Delete the files.

Go into Webmaster Tools and remove the pages indexed that are offensive.

Check your htaccess file has not been played with.

If the files are all in one folder and are all .jpg for example, use your robots.txt file to disallow that folder and the file type like so:

User-agent: *
Disallow: /folder1/folder2/*.jpg$

CHANGE YOUR FTP LOGIN DETAILS NOW.

And then wait, that's what I did a few months back and all is fine now. I must say that it is very disappointing that there are people out there like that, it's a wonderful world isn't it...

Good luck!

My best unhacked sites run since 2 1/2 years now on

Debian, do hosts.allow deny.
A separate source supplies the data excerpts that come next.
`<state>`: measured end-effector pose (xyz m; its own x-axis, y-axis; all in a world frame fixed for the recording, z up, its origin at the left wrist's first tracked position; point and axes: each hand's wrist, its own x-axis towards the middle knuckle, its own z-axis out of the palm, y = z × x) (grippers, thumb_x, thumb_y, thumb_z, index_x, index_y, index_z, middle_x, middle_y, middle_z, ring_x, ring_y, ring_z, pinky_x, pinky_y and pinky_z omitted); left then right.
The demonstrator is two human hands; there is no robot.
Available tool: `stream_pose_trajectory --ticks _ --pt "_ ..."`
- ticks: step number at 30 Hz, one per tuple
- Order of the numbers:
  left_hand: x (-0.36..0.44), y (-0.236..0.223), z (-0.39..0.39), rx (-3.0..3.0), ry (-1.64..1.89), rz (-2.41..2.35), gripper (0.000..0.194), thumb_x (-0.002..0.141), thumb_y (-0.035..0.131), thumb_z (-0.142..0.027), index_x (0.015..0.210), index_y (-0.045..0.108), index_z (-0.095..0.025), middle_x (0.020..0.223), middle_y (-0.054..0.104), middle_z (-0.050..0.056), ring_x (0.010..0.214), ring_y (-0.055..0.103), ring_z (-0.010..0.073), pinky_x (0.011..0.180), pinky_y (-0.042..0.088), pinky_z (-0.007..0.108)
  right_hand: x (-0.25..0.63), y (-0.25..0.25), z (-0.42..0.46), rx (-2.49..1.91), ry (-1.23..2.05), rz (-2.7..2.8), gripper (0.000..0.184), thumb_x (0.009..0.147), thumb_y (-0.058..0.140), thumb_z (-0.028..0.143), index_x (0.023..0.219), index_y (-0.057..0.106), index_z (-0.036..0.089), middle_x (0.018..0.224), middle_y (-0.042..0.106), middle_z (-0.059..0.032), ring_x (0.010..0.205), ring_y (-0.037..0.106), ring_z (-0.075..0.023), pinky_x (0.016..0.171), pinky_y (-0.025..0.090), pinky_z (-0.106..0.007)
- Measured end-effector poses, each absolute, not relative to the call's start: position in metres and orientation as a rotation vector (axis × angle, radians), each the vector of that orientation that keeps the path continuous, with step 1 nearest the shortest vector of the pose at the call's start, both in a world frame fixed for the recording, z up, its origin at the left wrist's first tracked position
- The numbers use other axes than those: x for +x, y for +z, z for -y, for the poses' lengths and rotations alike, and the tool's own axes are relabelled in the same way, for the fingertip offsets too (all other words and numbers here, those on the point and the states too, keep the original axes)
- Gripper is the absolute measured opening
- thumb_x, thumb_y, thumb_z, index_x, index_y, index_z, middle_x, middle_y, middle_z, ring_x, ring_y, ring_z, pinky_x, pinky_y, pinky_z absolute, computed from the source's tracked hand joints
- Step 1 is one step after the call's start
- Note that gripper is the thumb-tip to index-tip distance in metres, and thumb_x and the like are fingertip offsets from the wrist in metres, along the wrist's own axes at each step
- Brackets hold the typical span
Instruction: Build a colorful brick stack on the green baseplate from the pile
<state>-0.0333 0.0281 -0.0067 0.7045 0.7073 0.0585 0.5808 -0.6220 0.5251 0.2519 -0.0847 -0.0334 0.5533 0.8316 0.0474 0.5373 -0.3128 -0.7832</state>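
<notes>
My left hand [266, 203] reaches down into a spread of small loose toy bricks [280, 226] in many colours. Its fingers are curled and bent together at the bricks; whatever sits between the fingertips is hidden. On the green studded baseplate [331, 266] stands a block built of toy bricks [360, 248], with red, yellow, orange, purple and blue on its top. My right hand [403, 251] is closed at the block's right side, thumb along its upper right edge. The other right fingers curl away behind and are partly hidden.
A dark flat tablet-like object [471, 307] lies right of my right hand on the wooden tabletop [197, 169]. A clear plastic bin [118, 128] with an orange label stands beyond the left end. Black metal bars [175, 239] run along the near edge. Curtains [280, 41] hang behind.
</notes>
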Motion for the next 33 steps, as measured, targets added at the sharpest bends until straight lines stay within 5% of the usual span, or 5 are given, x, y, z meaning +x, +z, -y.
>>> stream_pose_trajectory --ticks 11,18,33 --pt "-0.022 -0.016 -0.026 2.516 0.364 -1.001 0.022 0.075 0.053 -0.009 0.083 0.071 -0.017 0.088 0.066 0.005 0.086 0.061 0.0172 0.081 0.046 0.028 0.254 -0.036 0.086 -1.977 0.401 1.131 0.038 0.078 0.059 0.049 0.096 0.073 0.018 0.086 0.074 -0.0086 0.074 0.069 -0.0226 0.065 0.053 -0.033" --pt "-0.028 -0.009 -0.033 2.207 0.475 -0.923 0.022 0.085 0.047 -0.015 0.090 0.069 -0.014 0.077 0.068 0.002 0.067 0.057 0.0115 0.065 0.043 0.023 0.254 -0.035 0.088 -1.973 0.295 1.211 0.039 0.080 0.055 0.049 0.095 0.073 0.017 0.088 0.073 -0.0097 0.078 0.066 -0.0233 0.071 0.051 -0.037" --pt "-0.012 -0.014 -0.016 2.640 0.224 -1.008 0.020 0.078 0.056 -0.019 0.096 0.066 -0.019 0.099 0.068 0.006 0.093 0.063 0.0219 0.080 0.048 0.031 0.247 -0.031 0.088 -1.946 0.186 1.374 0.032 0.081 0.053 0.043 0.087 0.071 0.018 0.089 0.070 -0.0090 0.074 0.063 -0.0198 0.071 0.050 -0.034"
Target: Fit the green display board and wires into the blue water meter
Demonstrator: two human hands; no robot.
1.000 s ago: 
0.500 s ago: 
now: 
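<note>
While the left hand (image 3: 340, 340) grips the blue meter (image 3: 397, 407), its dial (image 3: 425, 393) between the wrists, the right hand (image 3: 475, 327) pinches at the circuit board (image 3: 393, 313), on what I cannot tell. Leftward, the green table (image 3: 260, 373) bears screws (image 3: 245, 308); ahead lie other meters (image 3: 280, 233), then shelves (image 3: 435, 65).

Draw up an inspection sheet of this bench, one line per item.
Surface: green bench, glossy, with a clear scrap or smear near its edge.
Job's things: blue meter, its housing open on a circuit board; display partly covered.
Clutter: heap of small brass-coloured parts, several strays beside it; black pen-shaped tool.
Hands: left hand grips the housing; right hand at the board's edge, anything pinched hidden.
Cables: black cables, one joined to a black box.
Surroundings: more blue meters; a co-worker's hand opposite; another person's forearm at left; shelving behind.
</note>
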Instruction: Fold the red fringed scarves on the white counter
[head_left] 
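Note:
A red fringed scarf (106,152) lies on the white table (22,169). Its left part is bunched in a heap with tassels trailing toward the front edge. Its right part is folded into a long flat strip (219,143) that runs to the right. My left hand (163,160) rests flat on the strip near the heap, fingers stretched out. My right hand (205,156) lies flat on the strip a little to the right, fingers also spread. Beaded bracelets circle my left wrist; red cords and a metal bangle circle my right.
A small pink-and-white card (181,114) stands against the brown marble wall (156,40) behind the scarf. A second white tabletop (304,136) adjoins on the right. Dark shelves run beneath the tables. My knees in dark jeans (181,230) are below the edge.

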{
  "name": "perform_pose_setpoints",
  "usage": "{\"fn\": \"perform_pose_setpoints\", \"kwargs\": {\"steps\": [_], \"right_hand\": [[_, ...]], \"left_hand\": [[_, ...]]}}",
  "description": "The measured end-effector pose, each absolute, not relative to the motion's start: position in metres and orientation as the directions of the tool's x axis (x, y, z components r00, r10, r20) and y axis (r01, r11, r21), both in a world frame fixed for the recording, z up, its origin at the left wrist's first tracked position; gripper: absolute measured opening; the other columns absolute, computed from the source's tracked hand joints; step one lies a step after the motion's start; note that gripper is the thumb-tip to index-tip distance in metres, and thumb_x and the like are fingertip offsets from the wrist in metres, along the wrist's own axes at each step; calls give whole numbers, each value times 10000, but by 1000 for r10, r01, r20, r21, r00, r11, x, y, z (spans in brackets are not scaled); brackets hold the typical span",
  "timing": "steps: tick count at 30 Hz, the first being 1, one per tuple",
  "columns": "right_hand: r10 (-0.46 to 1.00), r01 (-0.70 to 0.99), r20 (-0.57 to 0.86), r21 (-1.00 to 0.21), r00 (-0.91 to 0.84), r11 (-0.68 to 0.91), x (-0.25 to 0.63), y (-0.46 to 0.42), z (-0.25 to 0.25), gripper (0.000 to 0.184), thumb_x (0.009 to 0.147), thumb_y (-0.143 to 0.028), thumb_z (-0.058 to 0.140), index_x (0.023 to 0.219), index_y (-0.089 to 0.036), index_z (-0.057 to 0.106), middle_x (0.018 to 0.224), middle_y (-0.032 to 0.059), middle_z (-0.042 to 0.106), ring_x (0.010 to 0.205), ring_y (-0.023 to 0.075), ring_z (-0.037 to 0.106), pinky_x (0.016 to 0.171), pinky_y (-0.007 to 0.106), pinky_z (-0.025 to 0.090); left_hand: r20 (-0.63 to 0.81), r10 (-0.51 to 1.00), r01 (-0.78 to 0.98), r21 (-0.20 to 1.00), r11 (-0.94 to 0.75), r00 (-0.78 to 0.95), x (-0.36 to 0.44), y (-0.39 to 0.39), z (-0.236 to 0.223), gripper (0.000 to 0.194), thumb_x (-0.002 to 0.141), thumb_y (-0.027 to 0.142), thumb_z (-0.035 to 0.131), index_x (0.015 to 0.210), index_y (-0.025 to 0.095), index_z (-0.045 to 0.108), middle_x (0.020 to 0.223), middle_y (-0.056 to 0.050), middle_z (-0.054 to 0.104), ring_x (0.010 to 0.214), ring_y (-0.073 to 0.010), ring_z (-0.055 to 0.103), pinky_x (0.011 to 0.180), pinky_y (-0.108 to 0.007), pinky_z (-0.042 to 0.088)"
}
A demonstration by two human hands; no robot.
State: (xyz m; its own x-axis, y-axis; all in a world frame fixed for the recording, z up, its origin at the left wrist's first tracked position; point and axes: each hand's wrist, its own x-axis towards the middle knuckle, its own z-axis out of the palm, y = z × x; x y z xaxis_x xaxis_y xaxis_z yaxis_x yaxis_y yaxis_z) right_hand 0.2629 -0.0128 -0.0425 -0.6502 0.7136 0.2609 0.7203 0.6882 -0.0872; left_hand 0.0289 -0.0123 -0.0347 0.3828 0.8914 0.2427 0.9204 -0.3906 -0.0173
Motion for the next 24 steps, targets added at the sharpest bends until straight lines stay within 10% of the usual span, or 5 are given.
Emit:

Reverse squid with exclusions, mod_dos, ssh restricted login, firewall, check your logs and exclude where possible attackers, although I have now so many attackers that I would basically spent the whole day doing this. I think good hosting providers will also give you a certain level of protection. If you can and don't need it blank anything out from china. They don't get the english of the OS and their systems get attacked in drones as launch platforms for further attacks.

I wonder what my new OpenSUSE will bring ..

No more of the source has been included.